Currently, most signs point to the incident having been cause by reaching an implicit scaling limit on our ingestion service, related to its ability to fill its local cache. The local cache contains information such as customers’ datasets, schema, or teams, and is used to prepare data before it makes it to columnar storage. At the time of the incident, the cache lines would fill themselves on-demand, the first time a given instance encountered a specific piece of data. Filling in the cache lines is necessary to process information, but is a non-blocking operation, where one customer’s missing cache does not prevent other customers from doing work.
We had signs in the recent past that the current implementation was reaching its limits and corrective work was scheduled, but we apparently hit a yet-unknown tipping point during this incident. This tipping point led to accidental synchronized lock-ups of various ingest hosts, which all shed their cache at once, then stalled each other in re-filling it. This in turn led to bubbling memory, hanging execution of ingest, and failing health checks. These in turn led our schedulers to restart the ingest hosts (flushing their cache in the process), which self-amplified into continuous crash loops.
These errors also overloaded some of our downstream services doing sampling and providing our own operational data, which meant we in turn lost our own observability data to investigate the situation. We still do not know what specific interplay of customer data, volume, scale, locking behaviours, and cache invalidation led to this particular outage. However, knowing the recent signs and context, we knew it was generally related to the caching behaviour.

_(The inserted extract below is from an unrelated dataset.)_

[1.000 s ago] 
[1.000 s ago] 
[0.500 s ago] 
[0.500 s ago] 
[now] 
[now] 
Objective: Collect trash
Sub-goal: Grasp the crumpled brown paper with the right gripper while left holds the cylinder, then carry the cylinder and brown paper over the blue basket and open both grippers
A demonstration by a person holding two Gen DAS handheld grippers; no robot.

Most of the work that day was spent trying various mitigation techniques to re-stabilize the cluster, but most failed. The incident only got resolved when our engineers reworked the caching mechanism to pre-fill itself with recent data fetched before it would start accepting traffic, which had been added to our backlog already. This development work bypassed the self-amplifying cache synchronization that led to crash-loops, and the ingest layer has been stable since then.
An in-depth incident review will be published in the next few weeks as we keep investigating what happened to draw the most useful lessons for the future.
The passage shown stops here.